Activity —
Print, exactly and completely, the data that appears below.

Data block —
• • • • • • •
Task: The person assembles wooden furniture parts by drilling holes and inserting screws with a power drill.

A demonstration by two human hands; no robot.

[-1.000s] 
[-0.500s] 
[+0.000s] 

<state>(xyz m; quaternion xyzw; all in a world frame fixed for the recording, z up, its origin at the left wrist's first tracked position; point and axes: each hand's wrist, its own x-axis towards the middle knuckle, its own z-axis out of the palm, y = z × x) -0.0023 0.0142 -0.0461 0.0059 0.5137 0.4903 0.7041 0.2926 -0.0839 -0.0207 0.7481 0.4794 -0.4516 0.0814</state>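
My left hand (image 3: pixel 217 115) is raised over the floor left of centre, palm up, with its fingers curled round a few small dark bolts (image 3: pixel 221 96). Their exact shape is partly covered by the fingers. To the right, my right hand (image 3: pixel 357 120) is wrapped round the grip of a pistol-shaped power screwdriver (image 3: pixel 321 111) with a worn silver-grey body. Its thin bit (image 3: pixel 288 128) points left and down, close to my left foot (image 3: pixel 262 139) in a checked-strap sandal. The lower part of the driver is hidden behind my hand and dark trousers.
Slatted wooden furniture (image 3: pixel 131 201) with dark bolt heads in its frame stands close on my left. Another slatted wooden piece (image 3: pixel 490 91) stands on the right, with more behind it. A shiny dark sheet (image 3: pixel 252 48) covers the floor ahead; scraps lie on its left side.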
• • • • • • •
Final answer —
Task: The person assembles wooden furniture parts by drilling holes and inserting screws with a power drill.

A demonstration by two human hands; no robot.

[-1.000s] 
[-0.500s] 
[+0.000s] 

<state>(xyz m; quaternion xyzw; all in a world frame fixed for the recording, z up, its origin at the left wrist's first tracked position; point and axes: each hand's wrist, its own x-axis towards the middle knuckle, its own z-axis out of the palm, y = z × x) -0.0023 0.0142 -0.0461 0.0059 0.5137 0.4903 0.7041 0.2926 -0.0839 -0.0207 0.7481 0.4794 -0.4516 0.0814</state>
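My left hand (image 3: pixel 217 115) is raised over the floor left of centre, palm up, with its fingers curled round a few small dark bolts (image 3: pixel 221 96). Their exact shape is partly covered by the fingers. To the right, my right hand (image 3: pixel 357 120) is wrapped round the grip of a pistol-shaped power screwdriver (image 3: pixel 321 111) with a worn silver-grey body. Its thin bit (image 3: pixel 288 128) points left and down, close to my left foot (image 3: pixel 262 139) in a checked-strap sandal. The lower part of the driver is hidden behind my hand and dark trousers.
Slatted wooden furniture (image 3: pixel 131 201) with dark bolt heads in its frame stands close on my left. Another slatted wooden piece (image 3: pixel 490 91) stands on the right, with more behind it. A shiny dark sheet (image 3: pixel 252 48) covers the floor ahead; scraps lie on its left side.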

The output is finished.